I allowed the guppies to acclimate for about an hour, using this time to check the feeding responses of the stock salamanders and the recipients of guppy hearts and then to wolf down my stale lunch. Finally it was time to check the chilled guppies.

I placed each guppy in a dish by itself. Then I dropped in a worm for each. The fish swam over at once (they're much quicker than salamanders) and inspected the worm. But, like Buster, the fish would not attack.

***

There was nothing unusual about a tropical fish refusing to eat live meat at cool temperatures. Their digestive enzymes become inefficient in the cold. Had my guppies' ancestors back in Trinidad ignored sudden drops in temperature and gone on eating worms they couldn't digest, the species would have vanished via natural selection, eons before my experiments with Buster's brains. The salamander, on the other hand, in a cool pond in early spring or late fall, can't afford to pass up a meal. General considerations notwithstanding, I held off on any conclusions, because I did not know the particulars--the details necessary to make this story ring crystal true. I decided to leave Buster and the guppies in the cool environment overnight. And I placed one fresh worm in each dish.

When I arrived the next morning, the first thing I did was check out the fasting guppies in the main lab. They went into a frenzy when I held worms above the beaker. When I released the squirming ball, it vanished almost as soon as it hit the surface of the water, as though attacked by a school of piranhas. The control fish kept at 20 degrees were hungry indeed, I noted.

Next, I went into the cool room to see what had happened there during the night. All the tubifexes in the dishes with Buster and the chilled guppies had survived. Everybody was still lively and healthy, by every criterion I could apply. But Buster and the guppies simply were not taking worms. Again, I checked feeding among the stock and the guppy-heart recipients. They attacked the worms immediately.

But wait! I wanted more data. Now came a critical test. For the next step was like back checking addition with subtraction. I transferred Buster and the guppies into the main lab, placed them in fresh water--20.4 degrees centigrade--from a carboy there, gave each a fresh worm, set the entire bunch on my desk, recorded the time in my notebook, and then sat down to watch.

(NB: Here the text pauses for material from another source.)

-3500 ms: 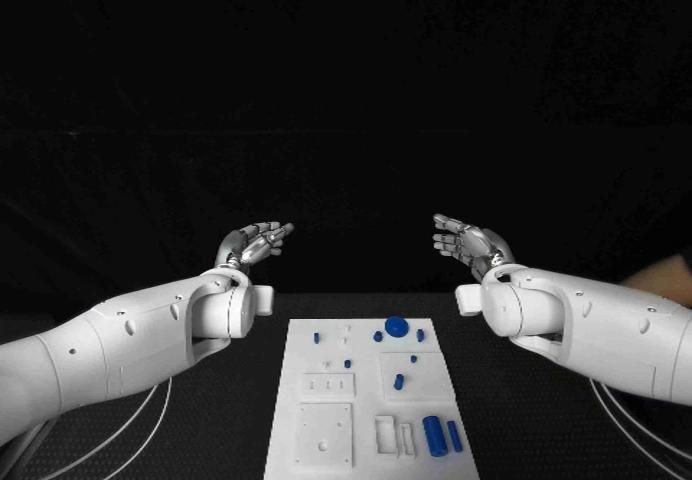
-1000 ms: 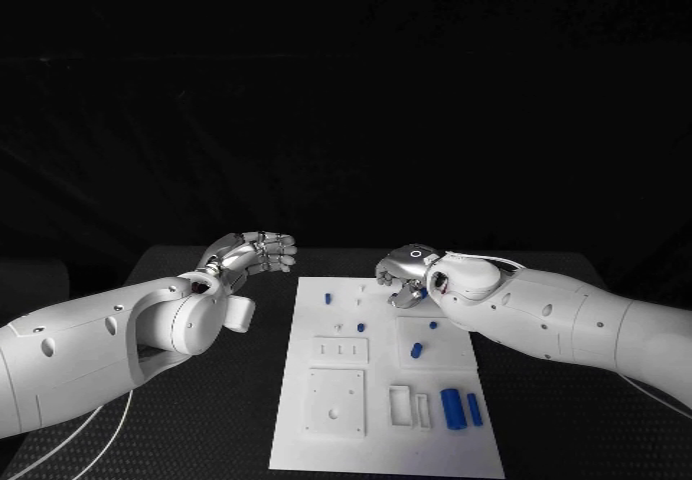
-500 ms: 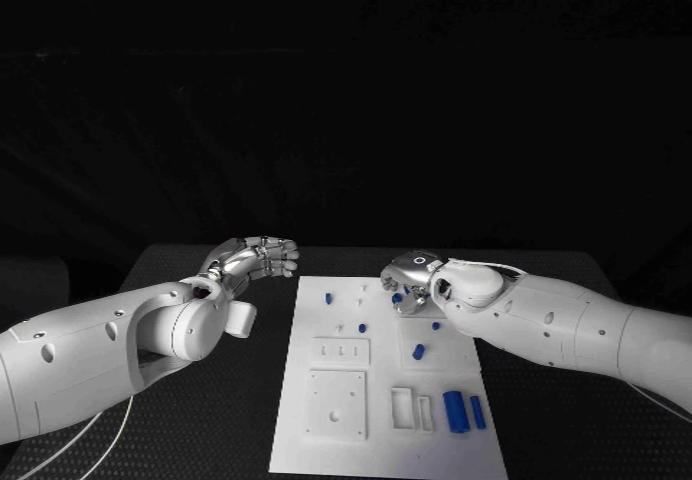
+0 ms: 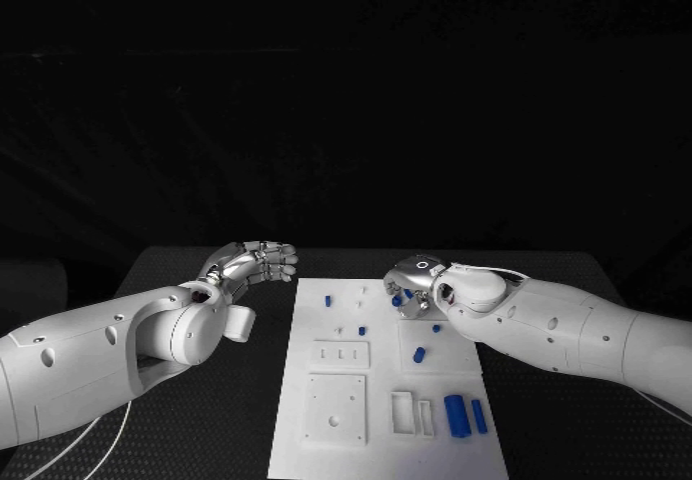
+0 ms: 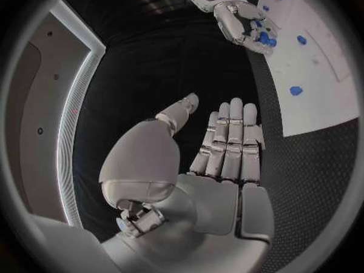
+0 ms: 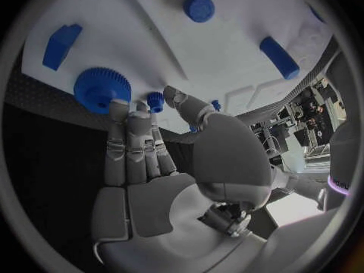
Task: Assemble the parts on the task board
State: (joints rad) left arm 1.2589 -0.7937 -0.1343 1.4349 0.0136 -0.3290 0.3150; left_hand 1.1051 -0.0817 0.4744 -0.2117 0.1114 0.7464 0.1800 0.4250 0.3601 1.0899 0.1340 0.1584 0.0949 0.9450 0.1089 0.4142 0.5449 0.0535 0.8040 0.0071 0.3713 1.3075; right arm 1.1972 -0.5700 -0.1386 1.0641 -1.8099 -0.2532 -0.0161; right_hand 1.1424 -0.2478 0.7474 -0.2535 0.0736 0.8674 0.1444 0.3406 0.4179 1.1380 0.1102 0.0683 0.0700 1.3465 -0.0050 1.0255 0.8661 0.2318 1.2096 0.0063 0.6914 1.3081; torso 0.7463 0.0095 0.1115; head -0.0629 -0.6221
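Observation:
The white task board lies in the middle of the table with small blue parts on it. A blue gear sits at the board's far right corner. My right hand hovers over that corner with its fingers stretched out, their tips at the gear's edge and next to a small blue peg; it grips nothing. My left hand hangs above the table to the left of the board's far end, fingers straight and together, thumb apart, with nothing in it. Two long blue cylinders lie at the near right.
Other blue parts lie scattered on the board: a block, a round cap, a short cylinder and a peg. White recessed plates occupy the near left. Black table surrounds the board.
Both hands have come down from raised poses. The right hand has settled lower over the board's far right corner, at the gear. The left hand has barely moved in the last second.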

Sixty-one minutes from the time I changed his water, Buster devoured his worm. It took 101 minutes for a guppy to make the first nibble; by 111 minutes, not a worm was left in any of the experimental bowls. Warming the water had revived their chilled appetites.

But like a crapshooter on a hot streak, I just couldn't stop. I added to the experiment some salamanders with guppy flank muscle transplanted to their abdominal cavities. I added some new guppies. And I transferred the group back to the cool room, where I fasted them for forty-eight hours before adding worms. When testing time came, all the control salamanders ate their worms. But Buster and the guppies did not. I decided to allow the trial to run an additional twenty-four hours, leaving Buster and the guppies each with a worm. Still they failed to take the prey. When I repeated the warming phase of the experiment, Buster went after his worm in 58 minutes and the guppies averaged an hour and a half.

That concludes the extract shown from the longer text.